» WHAT THE EXERCISE ASKS:
Filter the entries and keep only the lines where the string "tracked" appears.

» DATA FOR REVIEW:
::::::
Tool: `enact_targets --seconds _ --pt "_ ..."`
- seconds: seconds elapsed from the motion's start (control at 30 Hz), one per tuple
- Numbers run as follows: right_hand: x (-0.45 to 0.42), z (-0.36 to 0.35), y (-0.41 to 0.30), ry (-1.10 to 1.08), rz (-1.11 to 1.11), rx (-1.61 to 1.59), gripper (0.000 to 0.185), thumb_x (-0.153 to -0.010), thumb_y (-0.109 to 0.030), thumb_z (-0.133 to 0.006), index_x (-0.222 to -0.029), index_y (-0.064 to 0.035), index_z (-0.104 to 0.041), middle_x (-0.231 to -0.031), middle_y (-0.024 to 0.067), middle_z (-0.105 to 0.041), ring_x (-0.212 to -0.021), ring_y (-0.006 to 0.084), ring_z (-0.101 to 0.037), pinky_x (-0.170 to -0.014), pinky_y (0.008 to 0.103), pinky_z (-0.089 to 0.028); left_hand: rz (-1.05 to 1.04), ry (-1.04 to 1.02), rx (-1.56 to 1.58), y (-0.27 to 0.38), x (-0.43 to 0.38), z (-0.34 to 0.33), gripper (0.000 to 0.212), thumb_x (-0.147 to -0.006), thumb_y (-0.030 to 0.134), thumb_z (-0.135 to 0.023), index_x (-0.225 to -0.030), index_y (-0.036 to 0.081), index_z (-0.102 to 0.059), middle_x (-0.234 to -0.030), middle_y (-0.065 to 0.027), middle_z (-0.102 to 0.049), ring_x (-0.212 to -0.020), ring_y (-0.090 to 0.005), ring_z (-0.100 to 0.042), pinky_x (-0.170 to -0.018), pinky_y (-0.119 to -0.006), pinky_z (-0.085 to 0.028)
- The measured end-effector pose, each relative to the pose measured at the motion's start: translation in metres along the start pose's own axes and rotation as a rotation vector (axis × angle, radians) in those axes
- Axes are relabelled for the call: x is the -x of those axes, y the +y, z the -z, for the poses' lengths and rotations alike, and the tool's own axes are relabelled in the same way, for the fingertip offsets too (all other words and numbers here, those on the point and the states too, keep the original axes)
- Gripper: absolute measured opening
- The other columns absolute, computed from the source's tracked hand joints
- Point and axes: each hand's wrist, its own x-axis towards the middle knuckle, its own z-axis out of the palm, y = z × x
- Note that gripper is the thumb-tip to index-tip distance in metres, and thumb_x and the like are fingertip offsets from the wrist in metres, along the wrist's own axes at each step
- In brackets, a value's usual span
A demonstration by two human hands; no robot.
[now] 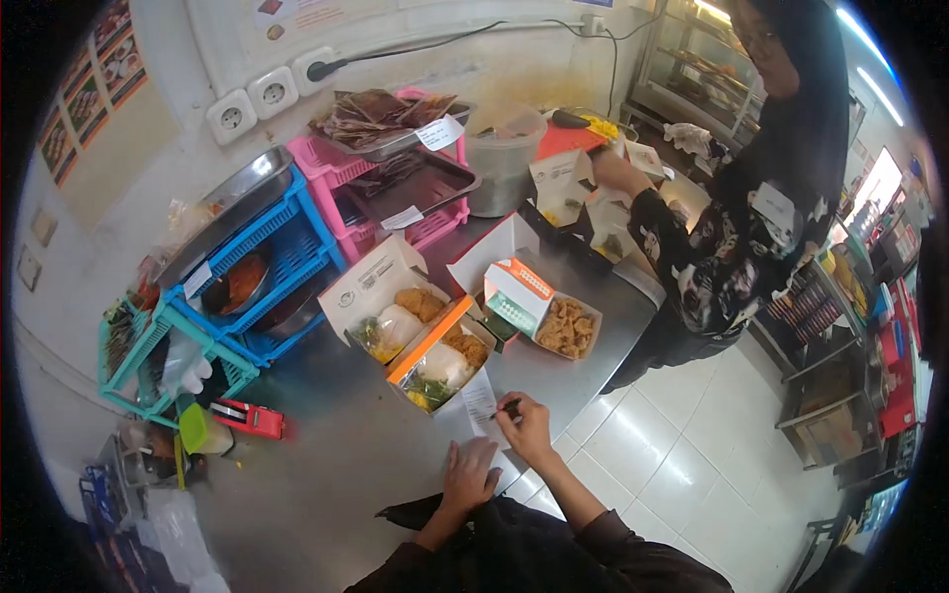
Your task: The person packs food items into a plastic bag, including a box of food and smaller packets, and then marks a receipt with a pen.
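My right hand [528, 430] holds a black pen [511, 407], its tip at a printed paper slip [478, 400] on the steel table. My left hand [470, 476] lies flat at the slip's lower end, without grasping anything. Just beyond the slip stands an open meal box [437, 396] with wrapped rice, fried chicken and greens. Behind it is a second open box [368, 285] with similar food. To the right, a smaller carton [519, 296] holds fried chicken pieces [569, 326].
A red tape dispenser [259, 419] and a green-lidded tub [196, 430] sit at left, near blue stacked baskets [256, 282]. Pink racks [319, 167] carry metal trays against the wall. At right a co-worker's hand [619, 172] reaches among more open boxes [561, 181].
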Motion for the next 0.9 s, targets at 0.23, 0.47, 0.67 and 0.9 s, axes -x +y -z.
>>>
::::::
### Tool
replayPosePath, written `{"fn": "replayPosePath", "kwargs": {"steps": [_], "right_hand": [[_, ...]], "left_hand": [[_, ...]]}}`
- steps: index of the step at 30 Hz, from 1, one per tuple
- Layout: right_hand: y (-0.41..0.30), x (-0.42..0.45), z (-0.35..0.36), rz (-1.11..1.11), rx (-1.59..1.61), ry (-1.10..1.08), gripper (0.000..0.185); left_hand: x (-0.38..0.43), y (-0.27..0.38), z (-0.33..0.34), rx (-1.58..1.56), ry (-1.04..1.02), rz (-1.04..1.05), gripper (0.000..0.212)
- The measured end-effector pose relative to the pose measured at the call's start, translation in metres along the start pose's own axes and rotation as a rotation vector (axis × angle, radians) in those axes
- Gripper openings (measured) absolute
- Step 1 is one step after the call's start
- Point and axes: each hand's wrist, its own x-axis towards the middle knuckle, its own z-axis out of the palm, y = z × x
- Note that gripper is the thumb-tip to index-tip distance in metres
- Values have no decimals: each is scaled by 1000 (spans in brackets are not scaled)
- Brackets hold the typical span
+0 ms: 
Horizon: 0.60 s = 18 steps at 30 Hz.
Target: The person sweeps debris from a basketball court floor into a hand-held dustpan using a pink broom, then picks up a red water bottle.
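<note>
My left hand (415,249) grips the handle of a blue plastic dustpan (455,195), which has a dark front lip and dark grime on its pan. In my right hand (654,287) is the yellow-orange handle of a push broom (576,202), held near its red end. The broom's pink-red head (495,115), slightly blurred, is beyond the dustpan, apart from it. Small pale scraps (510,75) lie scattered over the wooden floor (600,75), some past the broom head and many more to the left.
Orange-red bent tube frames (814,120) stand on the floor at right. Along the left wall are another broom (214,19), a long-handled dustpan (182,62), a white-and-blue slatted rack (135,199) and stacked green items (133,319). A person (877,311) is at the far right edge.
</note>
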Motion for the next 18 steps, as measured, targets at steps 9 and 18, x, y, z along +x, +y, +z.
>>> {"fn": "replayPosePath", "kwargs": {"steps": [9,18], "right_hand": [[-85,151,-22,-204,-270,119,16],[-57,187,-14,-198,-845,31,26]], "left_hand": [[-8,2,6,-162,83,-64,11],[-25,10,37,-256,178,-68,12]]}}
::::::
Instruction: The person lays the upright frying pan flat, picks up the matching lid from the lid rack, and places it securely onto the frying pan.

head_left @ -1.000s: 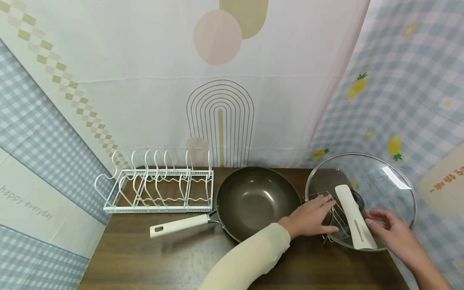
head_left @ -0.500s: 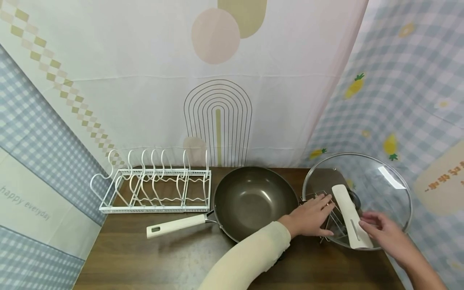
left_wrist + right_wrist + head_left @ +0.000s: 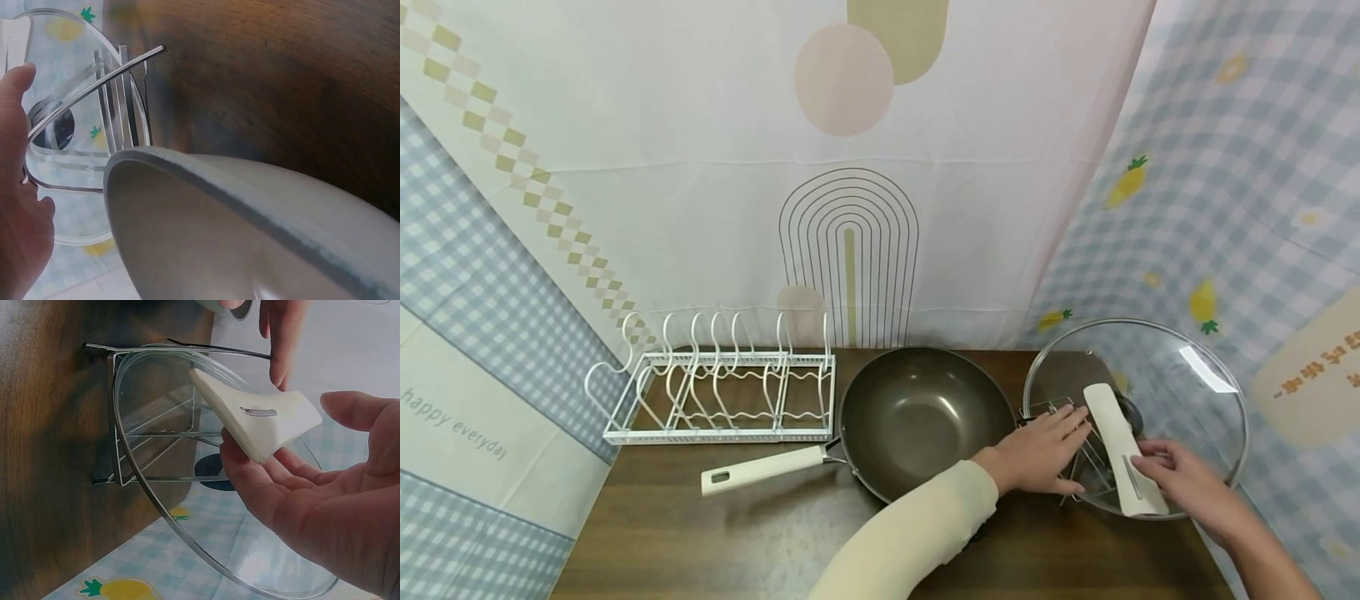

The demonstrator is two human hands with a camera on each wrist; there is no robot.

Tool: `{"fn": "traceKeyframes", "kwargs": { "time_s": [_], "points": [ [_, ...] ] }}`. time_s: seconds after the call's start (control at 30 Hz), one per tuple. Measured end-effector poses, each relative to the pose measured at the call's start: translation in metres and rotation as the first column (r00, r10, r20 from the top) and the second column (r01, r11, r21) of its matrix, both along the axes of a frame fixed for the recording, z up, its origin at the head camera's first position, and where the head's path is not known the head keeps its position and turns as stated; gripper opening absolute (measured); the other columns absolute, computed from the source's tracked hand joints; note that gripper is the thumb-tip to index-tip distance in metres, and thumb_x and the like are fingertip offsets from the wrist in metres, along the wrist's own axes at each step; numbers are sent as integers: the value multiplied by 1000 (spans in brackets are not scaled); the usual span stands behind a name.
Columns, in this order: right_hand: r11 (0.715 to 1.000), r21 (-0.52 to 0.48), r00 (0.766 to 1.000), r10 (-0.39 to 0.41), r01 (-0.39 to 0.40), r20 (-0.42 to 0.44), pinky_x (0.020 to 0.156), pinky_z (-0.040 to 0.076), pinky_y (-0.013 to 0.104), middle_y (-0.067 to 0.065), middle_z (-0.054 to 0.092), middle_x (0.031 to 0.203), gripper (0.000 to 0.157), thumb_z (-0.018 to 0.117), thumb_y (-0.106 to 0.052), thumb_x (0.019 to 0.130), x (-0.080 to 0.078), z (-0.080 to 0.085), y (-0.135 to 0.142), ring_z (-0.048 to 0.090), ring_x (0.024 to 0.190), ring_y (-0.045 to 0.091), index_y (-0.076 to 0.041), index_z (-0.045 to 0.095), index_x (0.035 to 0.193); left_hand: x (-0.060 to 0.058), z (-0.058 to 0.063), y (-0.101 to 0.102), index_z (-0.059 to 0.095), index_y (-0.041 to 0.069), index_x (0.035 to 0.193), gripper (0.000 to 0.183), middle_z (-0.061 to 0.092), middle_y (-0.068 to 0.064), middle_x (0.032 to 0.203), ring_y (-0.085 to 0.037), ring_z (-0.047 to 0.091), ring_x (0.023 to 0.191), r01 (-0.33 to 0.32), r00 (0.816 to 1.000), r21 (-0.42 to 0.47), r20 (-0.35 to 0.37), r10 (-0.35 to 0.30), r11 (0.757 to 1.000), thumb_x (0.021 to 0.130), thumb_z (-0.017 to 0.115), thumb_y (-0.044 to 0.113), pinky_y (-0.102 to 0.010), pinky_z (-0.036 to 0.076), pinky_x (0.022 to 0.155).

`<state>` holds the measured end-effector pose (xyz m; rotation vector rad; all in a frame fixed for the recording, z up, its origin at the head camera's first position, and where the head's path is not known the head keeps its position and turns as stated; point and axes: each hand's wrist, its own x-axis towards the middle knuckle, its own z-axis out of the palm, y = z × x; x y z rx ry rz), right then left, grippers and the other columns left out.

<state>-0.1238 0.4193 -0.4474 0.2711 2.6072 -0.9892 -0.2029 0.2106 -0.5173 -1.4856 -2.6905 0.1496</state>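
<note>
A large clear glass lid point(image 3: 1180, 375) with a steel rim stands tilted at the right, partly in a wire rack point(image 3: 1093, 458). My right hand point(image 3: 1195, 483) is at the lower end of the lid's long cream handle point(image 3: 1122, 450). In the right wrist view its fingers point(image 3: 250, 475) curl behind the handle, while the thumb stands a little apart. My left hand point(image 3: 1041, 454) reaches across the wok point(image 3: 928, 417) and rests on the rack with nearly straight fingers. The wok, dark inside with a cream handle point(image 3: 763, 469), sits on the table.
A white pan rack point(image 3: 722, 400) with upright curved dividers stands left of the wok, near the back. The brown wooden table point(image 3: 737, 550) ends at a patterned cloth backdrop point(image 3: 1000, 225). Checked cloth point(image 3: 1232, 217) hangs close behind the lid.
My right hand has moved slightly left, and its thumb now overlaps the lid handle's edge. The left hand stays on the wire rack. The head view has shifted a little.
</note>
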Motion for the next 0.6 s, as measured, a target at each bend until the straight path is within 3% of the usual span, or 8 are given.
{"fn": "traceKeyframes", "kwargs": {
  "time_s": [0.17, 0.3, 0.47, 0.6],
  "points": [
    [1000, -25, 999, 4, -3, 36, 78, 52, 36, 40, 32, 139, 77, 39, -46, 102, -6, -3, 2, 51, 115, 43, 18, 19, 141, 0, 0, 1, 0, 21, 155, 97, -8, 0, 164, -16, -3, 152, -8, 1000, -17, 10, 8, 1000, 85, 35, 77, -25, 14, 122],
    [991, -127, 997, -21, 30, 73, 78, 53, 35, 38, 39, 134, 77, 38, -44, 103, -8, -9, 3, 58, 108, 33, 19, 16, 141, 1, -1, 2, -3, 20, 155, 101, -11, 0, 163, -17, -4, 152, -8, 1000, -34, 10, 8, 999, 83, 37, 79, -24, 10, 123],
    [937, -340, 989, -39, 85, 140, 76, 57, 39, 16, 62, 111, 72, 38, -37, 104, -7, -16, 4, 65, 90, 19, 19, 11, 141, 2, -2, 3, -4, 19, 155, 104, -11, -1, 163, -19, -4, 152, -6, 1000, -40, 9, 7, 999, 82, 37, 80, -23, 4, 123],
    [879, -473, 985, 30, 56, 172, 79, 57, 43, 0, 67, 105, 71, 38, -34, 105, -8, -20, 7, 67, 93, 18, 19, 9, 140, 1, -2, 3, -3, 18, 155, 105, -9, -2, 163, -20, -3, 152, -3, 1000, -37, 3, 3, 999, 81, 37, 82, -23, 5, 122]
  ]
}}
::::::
» COMPLETED TASK:
- The other columns absolute, computed from the source's tracked hand joints
Tool: `{"fn": "traceKeyframes", "kwargs": { "time_s": [_], "points": [ [_, ...] ] }}`. time_s: seconds after the call's start (control at 30 Hz), one per tuple. Measured end-effector poses, each relative to the pose measured at the call's start: translation in metres and rotation as the first column (r00, r10, r20 from the top) and the second column (r01, r11, r21) of its matrix, both along the axes of a frame fixed for the recording, z up, its origin at the head camera's first position, and where the head's path is not known the head keeps its position and turns as stated; gripper opening absolute (measured); the other columns absolute, computed from the source's tracked hand joints; note that gripper is the thumb-tip to index-tip distance in metres, and thumb_x and the like are fingertip offsets from the wrist in metres, along the wrist's own axes at each step; numbers are sent as integers: the value multiplied by 1000 (spans in brackets are not scaled); the usual span stands behind a name.

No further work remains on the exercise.